* YOUR INSTRUCTIONS: Go through the records and show each line where the word "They" occurs.

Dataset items
▼
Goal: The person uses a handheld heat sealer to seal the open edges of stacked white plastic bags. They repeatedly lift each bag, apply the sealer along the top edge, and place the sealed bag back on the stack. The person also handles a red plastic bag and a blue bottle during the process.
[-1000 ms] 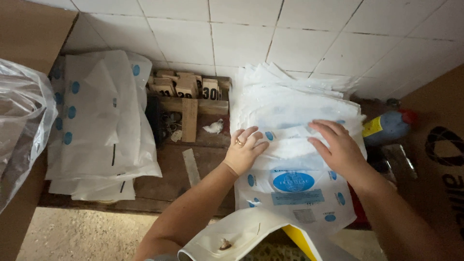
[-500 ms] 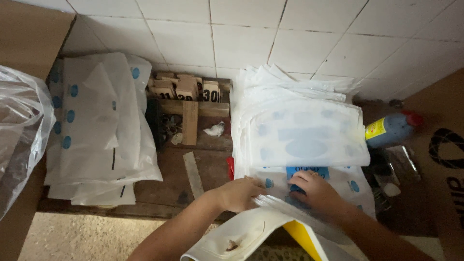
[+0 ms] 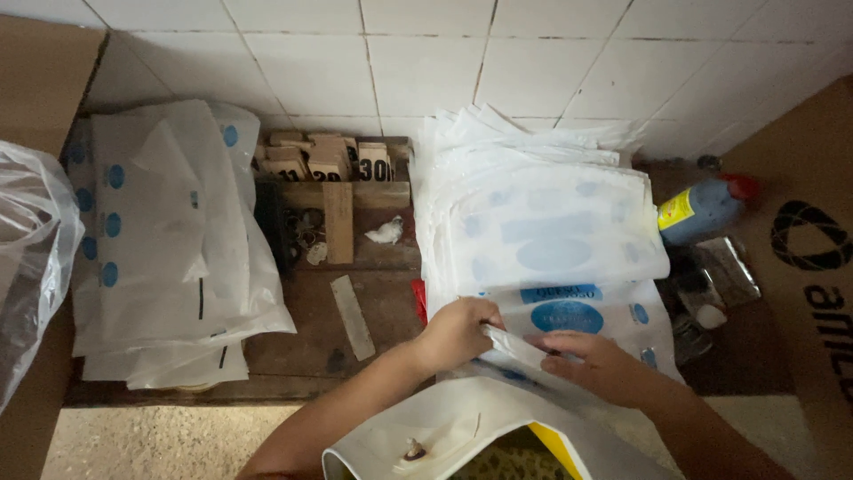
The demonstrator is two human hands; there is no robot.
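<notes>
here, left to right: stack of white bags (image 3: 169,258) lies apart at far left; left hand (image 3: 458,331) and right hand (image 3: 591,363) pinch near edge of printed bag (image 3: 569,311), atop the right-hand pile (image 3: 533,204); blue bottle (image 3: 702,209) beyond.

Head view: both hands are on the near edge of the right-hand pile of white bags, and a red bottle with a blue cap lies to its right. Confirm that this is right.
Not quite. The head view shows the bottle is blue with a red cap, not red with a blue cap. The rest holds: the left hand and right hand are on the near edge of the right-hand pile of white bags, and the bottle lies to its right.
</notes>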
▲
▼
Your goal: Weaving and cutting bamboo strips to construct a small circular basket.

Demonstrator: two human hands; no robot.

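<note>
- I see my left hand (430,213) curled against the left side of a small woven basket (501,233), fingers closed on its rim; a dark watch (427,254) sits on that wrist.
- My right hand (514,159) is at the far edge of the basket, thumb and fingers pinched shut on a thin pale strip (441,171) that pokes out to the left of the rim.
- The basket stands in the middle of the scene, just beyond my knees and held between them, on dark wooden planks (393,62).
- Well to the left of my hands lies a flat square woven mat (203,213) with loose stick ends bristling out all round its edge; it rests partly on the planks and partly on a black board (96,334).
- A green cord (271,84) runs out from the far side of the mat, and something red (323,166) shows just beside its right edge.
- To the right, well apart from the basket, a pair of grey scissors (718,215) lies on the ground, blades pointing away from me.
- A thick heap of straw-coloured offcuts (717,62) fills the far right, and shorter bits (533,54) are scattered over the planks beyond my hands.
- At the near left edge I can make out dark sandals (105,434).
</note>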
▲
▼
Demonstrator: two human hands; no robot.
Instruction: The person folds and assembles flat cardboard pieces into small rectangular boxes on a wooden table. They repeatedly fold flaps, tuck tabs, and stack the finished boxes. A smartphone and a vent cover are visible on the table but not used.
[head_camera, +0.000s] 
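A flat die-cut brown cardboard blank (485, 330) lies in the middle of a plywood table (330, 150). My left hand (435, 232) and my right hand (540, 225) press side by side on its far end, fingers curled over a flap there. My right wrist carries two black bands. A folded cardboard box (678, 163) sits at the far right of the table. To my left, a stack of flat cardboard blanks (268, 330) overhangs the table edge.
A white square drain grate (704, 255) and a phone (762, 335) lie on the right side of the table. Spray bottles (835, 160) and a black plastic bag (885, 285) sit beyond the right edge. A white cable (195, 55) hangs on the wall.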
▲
* RESPONSE TO THIS EXERCISE:
Goal: The person uses a handheld heat sealer to seal the open edges of stacked white plastic bags. They repeatedly lift each bag, apply the sealer along the top edge, and place the sealed bag back on the stack. The person also handles a red plastic bag and a blue bottle during the process.
Instruction: The person folds and assembles flat cardboard pieces into small rectangular boxes on a wooden table. They repeatedly fold flaps, tuck tabs, and stack the finished boxes. A smartphone and a vent cover are visible on the table but not used.

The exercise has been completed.